Assignment 3 - Neural networks
Due Monday, March 13th at 11:59 PM CST.
Note :
No submission will be accepted after 11:59 AM CST, March 17. This is INCLUDING the LATE DAYS.
Part A - Programming
For this part of the assignment, you will be writing code to train and test a neural network with one hidden layer using backpropagation.
Specifically, you should assume:
- Your code is intended for binary classification problems.
- All of the attributes are numeric.
- The neural network has connections between input and the hidden layer, and between the hidden and output layer and one bias unit and one output node.
- The number of units in the hidden layer should be equal to the number of input units.
- For training the neural network, use n-fold stratified cross validation.
- Use sigmoid activation function and train using stochastic gradient descent.
- Randomly set initial weights for all units including bias in the range (0,1).
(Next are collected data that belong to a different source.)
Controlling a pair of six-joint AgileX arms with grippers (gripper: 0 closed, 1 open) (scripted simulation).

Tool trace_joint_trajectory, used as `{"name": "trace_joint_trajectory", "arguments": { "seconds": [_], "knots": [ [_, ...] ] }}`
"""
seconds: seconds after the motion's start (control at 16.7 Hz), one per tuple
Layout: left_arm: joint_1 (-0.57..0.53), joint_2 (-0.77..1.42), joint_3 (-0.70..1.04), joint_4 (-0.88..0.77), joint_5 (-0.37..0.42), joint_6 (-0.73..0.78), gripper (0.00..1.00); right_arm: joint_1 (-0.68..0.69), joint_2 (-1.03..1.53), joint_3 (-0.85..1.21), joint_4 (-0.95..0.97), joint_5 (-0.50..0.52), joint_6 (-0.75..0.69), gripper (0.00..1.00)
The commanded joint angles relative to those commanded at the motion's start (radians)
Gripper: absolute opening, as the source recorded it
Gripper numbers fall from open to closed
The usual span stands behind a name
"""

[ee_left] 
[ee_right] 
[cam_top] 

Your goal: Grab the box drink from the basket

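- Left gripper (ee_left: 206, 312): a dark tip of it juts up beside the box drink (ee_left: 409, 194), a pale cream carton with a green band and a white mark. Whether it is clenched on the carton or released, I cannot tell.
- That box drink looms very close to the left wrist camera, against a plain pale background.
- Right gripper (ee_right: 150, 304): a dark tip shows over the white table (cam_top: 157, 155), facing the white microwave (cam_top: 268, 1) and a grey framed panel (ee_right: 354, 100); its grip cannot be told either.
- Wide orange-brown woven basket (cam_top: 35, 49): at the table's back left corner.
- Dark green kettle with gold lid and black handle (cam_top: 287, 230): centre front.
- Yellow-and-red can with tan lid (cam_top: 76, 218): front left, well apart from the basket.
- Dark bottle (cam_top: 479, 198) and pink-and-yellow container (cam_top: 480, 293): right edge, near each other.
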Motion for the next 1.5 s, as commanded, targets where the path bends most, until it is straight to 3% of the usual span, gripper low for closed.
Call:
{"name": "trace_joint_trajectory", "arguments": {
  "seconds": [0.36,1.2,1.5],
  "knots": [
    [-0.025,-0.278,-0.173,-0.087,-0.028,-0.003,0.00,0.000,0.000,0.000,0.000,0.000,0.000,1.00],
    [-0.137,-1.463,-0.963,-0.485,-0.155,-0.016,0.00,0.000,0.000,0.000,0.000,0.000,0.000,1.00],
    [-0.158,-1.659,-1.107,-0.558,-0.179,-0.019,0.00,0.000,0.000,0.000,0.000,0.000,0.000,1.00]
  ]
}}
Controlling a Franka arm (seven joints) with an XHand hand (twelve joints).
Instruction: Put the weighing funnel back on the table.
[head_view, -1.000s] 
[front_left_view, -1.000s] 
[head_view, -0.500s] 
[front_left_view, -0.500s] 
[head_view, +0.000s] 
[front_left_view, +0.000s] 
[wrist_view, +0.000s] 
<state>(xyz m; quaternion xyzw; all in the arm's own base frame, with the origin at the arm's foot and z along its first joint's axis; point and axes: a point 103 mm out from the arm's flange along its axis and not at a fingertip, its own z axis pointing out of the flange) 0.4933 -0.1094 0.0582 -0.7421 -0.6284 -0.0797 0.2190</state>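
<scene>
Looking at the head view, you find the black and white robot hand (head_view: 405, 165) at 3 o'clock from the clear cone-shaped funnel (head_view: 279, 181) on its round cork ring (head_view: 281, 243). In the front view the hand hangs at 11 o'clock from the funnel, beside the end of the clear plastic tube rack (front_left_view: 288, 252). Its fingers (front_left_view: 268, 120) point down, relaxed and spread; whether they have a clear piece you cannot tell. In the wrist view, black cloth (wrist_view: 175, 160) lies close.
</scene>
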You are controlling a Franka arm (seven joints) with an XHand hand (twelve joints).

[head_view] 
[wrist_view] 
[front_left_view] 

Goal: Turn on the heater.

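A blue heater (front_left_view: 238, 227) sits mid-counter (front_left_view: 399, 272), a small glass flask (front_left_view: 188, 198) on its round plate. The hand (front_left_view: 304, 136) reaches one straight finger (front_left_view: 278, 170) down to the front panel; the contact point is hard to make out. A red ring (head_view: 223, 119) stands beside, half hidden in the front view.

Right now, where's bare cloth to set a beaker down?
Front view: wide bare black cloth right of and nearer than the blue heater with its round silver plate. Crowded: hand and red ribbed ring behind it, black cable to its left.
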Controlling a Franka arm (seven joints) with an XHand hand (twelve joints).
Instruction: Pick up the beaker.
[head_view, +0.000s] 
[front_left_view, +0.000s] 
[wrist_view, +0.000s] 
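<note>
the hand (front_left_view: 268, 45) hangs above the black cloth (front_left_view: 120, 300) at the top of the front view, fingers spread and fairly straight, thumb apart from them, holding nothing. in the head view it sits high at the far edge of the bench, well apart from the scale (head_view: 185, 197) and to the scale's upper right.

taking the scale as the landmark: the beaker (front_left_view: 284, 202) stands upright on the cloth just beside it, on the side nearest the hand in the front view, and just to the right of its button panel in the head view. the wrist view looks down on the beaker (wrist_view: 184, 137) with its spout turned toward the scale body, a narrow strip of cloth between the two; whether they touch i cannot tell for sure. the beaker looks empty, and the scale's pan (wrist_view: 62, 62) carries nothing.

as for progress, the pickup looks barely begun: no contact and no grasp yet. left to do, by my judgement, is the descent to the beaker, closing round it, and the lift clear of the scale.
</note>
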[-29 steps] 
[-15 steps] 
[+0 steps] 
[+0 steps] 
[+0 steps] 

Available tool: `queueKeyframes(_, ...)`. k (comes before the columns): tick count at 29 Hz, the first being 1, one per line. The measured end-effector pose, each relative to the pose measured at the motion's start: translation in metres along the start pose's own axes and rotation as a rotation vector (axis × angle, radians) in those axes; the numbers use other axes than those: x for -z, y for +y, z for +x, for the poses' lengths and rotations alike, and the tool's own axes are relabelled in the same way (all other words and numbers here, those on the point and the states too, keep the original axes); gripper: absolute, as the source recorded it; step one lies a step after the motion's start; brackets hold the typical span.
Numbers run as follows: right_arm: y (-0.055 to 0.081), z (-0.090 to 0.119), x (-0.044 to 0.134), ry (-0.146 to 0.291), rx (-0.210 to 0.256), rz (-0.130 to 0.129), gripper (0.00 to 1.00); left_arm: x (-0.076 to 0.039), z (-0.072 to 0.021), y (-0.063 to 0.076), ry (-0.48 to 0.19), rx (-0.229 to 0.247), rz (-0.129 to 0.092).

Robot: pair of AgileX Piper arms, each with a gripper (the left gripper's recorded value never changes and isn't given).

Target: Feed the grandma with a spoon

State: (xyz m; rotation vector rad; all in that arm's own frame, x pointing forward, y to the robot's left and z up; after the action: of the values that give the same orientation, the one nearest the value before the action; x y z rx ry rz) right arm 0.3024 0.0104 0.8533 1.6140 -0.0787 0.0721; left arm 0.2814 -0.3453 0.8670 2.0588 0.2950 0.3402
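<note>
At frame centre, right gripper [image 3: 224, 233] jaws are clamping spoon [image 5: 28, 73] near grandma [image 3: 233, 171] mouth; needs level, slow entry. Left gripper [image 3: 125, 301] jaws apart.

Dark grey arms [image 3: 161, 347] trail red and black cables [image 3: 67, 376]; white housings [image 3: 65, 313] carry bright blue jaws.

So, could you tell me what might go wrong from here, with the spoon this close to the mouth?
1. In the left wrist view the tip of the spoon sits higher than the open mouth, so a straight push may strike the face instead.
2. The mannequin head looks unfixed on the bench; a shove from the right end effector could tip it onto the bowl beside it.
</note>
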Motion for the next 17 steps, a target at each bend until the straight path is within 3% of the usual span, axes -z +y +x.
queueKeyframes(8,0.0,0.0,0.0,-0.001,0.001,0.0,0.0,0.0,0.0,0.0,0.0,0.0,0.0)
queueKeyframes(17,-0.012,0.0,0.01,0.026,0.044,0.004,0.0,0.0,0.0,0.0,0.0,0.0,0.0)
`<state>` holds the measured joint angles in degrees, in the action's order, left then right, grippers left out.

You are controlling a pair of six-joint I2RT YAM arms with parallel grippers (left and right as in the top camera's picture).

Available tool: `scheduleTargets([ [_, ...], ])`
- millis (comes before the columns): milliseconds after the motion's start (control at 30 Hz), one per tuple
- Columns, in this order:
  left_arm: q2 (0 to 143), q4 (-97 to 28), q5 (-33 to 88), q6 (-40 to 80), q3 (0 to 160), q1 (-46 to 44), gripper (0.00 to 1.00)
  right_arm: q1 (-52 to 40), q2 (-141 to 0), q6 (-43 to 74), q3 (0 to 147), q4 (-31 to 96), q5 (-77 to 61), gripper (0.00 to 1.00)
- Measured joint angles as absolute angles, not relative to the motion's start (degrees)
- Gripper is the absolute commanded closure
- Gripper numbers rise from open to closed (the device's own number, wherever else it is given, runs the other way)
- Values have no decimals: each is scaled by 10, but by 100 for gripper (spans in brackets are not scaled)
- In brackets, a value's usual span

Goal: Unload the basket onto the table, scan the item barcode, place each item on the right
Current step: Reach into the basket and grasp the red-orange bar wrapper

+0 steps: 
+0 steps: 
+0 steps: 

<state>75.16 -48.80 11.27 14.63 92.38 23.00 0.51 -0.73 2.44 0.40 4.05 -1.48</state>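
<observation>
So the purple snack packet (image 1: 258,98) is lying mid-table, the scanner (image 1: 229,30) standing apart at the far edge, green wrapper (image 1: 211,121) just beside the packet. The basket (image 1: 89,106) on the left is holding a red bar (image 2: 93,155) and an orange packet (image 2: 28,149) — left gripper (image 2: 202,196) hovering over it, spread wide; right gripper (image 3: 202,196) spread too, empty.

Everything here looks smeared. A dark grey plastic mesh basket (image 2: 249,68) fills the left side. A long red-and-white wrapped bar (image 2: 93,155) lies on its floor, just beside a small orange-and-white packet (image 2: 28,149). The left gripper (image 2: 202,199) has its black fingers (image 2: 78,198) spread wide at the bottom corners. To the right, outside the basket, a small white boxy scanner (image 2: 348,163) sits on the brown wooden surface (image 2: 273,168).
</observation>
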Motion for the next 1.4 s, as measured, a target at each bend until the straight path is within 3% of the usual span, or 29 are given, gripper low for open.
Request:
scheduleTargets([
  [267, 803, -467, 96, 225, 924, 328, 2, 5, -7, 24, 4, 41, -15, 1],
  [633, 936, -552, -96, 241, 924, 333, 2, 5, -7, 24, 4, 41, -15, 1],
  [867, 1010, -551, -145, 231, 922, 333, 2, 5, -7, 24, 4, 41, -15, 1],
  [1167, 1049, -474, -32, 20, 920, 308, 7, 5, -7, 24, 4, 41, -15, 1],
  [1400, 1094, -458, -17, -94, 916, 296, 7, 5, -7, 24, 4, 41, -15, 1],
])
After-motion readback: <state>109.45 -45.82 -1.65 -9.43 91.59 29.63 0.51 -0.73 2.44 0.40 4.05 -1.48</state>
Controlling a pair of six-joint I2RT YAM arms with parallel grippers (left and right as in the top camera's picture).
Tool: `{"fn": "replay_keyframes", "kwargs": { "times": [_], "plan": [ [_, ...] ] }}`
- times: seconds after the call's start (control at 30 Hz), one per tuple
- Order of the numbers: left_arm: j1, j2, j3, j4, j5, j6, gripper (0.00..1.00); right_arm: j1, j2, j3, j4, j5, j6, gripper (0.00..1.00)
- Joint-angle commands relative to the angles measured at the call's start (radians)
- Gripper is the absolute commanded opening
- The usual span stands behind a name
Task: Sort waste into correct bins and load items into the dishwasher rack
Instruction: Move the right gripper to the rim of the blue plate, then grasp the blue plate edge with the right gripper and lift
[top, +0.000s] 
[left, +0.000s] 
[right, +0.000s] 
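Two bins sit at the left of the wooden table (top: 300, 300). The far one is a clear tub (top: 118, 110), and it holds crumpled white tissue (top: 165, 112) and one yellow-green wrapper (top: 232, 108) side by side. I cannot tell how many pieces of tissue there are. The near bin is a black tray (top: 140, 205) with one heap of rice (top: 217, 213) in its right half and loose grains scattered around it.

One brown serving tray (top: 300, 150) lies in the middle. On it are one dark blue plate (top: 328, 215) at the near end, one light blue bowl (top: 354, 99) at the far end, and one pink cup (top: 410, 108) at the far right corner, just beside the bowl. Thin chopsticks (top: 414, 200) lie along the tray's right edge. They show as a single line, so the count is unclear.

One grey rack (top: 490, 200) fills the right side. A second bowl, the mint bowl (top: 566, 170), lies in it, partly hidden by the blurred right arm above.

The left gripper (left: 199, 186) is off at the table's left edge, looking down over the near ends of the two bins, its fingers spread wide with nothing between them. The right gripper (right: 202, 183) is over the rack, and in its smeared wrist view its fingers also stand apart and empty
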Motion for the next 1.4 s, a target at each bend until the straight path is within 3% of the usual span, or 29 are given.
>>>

- Use a threshold value of 0.5. If the sigmoidal output is less than 0.5, take the prediction to be the class listed first in the ARFF file in the class attributes section; else take the prediction to be the class listed second in the ARFF file.
File Format:
Your program should read files that are in the ARFF format. In this format, each instance is described on a single line. The feature values are separated by commas, and the last value on each line is the class label of the instance. Each ARFF file starts with a header section describing the features and the class labels. Lines starting with '%' are comments. Your program needs to handle only numeric attributes, and simple ARFF files (i.e. don't worry about sparse ARFF files and instance weights). Your program can assume that the class attribute is named 'class' and it is the last attribute listed in the header section.
Use the following data set for your program : sonar.arff
Specifications:
The program should be callable from command line as follows:
neuralnet trainfile num_folds learning_rate num_epochs
Your program should print the output in the following format for each instance in the source file (in the same order in which the instances appear in the source file)
fold_of_instance predicted_class actual_class confidence_of_prediction
If you are using a language that is not compiled to machine code (e.g. Java), then you should make a small script called 'neuralnet' that accepts the command-line arguments and invokes the appropriate source-code program and interpreter. More instructions below!
Part B - Analysis
In this section, you will draw graphs for analysing the performance of neural network (using sonar.arff as the data set) with respect to certain parameters.
-
Plot accuracy of the neural network constructed for 25, 50, 75 and 100 epochs.
(With learning rate = 0.1 and number of folds = 10)
-
Plot accuracy of the neural network constructed with number of folds as 5, 10, 15, 20 and 25.
(With learning rate = 0.1 and number of epochs = 50)
-
Plot ROC curve for the neural network constructed with the following parameters:
(With learning rate = 0.1, number of epochs = 50, number of folds = 10)
Please make sure you create three graphs in total (One for each question). Combine all the three graphs in a single PDF file named <wiscid>_analysis.pdf.
Submission Instructions
Create an executable that calls your program. Instructions to create the executable can be found here.
Create a directory named <yourwiscID_hw3> . This directory should contain
- Your source files in a sub-directory named <src>.
- The executable shell script called 'neuralnet'.
- The PDF file '<wiscid>_analysis.pdf' containing the graphs.
- Jar files or any other artifacts necessary to execute your code.
Compress this directory and submit the compressed zip file in canvas.
Note:
- You need to ensure that your code will run, when called from the
command line as described above, on the CS department Linux
machines.
- You WILL be penalized if your program fails to meet any of the above specifications.
- Make sure to test your programs on CSL machines before you submit.
- You can use third party libraries such as WEKA/arff ONLY for parsing the ARFF files. Using any other machine learning libraries for your core program logic is strictly prohibited.